Please repeat the records exactly from their first line, finishing at the line containing "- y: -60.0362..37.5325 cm" and including it.

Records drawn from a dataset
________

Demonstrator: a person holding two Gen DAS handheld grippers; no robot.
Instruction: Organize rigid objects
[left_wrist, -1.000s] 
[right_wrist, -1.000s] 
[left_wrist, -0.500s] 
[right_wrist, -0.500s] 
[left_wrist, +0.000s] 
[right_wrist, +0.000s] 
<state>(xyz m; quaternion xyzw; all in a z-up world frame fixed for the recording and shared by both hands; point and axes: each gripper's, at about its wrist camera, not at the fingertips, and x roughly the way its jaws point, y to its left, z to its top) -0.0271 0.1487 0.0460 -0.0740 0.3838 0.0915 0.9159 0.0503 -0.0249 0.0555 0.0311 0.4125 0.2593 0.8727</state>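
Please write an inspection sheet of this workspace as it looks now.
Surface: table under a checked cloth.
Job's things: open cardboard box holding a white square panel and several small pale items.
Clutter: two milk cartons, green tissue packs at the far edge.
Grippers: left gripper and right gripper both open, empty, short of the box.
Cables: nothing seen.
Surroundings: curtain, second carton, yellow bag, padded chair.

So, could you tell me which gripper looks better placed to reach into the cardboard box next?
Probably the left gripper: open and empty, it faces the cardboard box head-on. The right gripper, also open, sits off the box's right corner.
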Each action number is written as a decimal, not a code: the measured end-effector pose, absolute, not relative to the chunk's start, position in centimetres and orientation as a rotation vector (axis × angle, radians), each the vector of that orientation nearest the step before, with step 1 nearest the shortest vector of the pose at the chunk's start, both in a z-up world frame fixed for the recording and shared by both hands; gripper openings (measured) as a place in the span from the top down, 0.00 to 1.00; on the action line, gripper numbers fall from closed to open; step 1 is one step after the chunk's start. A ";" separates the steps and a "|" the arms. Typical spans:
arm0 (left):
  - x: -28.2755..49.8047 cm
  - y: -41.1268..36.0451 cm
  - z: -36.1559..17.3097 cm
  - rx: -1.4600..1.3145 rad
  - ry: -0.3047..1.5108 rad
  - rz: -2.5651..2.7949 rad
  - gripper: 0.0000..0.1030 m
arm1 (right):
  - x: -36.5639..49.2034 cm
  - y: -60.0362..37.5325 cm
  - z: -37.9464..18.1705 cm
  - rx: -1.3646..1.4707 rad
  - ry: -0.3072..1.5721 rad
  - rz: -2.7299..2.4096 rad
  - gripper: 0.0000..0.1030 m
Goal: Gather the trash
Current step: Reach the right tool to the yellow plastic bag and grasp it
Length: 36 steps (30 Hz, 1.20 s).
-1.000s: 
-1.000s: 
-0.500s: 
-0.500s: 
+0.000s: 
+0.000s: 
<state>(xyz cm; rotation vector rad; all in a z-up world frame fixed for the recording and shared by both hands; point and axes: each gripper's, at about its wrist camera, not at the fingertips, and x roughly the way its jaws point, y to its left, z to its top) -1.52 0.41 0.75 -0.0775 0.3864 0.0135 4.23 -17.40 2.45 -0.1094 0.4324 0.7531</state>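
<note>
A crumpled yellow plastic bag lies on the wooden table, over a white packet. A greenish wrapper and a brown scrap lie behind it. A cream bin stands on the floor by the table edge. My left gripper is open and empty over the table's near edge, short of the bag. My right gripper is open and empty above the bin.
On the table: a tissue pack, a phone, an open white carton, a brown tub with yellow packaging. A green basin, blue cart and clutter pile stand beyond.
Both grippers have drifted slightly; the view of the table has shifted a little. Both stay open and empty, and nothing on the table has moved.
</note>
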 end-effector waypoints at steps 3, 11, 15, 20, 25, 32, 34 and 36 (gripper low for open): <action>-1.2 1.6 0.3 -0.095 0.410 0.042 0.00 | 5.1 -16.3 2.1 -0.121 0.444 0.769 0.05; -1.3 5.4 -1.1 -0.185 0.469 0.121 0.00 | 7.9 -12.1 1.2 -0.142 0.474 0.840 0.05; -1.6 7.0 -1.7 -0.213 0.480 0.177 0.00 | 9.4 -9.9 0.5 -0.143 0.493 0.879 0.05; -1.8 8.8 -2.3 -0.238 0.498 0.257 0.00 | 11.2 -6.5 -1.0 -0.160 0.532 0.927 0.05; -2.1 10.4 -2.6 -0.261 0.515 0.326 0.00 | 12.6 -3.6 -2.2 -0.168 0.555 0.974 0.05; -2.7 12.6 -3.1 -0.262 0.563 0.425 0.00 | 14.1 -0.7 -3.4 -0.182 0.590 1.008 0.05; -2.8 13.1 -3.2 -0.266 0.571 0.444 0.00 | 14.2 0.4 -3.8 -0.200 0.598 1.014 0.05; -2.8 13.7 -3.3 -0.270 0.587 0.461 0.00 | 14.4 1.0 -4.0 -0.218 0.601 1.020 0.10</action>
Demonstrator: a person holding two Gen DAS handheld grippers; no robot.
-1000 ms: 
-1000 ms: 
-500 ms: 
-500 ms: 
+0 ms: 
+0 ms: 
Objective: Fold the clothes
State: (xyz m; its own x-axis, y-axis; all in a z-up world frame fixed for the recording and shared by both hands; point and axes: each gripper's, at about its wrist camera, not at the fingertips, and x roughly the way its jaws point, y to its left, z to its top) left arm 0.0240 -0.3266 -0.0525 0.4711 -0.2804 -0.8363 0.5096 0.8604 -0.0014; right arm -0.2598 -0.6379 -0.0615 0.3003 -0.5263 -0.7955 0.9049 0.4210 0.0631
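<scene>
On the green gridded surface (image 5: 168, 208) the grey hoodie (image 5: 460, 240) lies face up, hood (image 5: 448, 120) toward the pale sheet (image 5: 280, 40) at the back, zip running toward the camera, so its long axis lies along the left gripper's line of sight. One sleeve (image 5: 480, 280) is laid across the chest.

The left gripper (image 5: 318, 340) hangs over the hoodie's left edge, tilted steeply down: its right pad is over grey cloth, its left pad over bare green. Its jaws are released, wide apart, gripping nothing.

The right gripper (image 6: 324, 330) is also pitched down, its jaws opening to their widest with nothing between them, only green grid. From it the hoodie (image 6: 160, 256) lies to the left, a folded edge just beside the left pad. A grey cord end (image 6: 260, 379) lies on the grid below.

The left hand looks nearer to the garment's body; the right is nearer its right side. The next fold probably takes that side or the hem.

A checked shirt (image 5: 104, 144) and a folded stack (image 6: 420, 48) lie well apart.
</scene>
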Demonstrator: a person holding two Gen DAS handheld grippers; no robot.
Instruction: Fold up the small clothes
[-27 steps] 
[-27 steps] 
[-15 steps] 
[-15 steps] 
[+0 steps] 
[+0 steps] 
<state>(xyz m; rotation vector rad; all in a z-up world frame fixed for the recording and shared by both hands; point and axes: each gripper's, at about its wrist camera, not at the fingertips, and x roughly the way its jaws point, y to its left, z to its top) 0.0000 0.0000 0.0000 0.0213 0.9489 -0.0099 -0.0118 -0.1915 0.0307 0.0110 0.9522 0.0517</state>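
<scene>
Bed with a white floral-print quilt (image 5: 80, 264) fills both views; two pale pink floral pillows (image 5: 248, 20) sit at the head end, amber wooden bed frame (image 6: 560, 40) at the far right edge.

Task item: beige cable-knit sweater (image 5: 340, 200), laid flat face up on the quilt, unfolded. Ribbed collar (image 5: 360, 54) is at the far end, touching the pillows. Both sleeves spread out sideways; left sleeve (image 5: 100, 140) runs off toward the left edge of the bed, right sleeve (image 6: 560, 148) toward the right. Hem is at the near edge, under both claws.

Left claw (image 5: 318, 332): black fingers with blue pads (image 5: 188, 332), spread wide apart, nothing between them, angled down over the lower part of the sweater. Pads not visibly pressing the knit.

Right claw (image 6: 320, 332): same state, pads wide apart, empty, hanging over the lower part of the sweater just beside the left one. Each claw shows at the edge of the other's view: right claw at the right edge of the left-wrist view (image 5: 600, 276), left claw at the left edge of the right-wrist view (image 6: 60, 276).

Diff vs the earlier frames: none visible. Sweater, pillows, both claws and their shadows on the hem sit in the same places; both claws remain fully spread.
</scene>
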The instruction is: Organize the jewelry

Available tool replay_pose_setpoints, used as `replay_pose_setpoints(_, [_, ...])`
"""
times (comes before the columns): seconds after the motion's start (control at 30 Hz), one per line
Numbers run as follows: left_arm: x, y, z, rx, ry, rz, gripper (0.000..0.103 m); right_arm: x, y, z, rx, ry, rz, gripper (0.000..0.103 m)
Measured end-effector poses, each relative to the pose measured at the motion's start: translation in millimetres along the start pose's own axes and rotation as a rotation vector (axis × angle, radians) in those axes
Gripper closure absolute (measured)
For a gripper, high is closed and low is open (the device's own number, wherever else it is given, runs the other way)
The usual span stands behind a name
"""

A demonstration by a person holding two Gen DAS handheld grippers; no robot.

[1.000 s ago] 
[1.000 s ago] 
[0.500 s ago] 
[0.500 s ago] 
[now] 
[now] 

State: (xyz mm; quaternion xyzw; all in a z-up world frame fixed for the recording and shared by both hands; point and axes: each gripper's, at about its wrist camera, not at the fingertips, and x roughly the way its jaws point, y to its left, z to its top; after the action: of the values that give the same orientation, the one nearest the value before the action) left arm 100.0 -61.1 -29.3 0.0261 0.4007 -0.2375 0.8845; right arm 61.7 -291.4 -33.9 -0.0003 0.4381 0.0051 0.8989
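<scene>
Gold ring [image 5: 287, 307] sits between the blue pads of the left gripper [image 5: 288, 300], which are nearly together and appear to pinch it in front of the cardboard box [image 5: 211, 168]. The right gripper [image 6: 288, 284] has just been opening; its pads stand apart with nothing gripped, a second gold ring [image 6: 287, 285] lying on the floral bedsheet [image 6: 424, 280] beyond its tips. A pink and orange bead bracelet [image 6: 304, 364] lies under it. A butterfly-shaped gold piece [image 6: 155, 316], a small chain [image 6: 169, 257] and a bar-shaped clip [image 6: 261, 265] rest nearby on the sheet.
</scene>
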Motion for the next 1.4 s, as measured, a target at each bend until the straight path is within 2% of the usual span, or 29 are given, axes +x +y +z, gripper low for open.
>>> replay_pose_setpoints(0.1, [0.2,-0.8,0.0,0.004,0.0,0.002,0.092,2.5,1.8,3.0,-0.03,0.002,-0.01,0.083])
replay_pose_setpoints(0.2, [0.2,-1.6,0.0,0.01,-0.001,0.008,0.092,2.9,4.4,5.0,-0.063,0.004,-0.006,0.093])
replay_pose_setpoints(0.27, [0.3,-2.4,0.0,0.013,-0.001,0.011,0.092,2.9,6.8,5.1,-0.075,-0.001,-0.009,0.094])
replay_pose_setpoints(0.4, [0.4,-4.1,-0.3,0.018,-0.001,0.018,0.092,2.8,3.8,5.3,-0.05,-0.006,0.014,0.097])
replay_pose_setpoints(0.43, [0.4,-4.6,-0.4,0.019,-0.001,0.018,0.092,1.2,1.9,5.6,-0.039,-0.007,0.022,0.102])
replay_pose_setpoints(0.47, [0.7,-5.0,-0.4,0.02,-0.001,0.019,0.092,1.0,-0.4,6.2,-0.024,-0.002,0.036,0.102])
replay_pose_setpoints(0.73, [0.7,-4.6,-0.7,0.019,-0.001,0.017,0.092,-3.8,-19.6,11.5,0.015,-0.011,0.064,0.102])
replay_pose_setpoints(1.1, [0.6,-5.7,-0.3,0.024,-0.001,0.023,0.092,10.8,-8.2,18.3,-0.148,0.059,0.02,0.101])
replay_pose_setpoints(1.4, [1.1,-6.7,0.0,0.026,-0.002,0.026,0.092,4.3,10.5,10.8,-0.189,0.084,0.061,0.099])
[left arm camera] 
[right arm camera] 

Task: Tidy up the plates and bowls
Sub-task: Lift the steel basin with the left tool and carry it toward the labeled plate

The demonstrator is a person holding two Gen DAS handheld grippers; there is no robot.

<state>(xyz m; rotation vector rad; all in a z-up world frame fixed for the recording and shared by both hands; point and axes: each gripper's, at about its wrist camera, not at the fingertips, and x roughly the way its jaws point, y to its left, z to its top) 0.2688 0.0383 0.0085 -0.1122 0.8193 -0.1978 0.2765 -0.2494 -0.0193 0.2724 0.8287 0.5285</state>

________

- SOLUTION TO THIS TASK -
Demonstrator: a person holding two Gen DAS handheld grippers; no robot.
Instruction: Organize rigid objects
[left_wrist, -1.000s] 
[right_wrist, -1.000s] 
[left_wrist, -0.500s] 
[right_wrist, -0.500s] 
[left_wrist, +0.000s] 
[right_wrist, +0.000s] 
<state>(xyz m; quaternion xyzw; all in a z-up world frame fixed for the recording and shared by both hands; point and axes: each gripper's, at about its wrist camera, not at the fingertips, and x roughly the way its jaws point, y to its left, z to its top) -0.0271 0.1487 0.0460 -0.0740 0.3838 0.0915 0.9159 0.0503 -0.0249 0.0555 0.0311 0.4125 0.2593 0.8727</state>
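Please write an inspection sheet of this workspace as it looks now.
Surface: table under a checked cloth.
Job's things: open cardboard box holding a white square panel and several small pale items.
Clutter: two milk cartons, green tissue packs at the far edge.
Grippers: left gripper and right gripper both open, empty, short of the box.
Cables: nothing seen.
Surroundings: curtain, second carton, yellow bag, padded chair.

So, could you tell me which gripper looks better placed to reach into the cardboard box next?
Probably the left gripper: open and empty, it faces the cardboard box head-on. The right gripper, also open, sits off the box's right corner.
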Each action number is written as a decimal, not a code: the measured end-effector pose, absolute, not relative to the chunk's start, position in centimetres and orientation as a rotation vector (axis × angle, radians), each the vector of that orientation nearest the step before, with step 1 nearest the shortest vector of the pose at the chunk's start, both in a z-up world frame fixed for the recording and shared by both hands; gripper openings (measured) as a place in the span from the top down, 0.00 to 1.00; on the action line, gripper numbers fall from closed to open; step 1 is one step after the chunk's start. A ";" separates the steps and a "|" the arms. Typical spans:
arm0 (left):
  - x: -28.2755..49.8047 cm
  - y: -41.1268..36.0451 cm
  - z: -36.1559..17.3097 cm
  - rx: -1.4600..1.3145 rad
  - ry: -0.3047..1.5108 rad
  - rz: -2.5651..2.7949 rad
  - gripper: 0.0000..0.1030 m
arm1 (right):
  - x: -36.5639..49.2034 cm
  - y: -60.0362..37.5325 cm

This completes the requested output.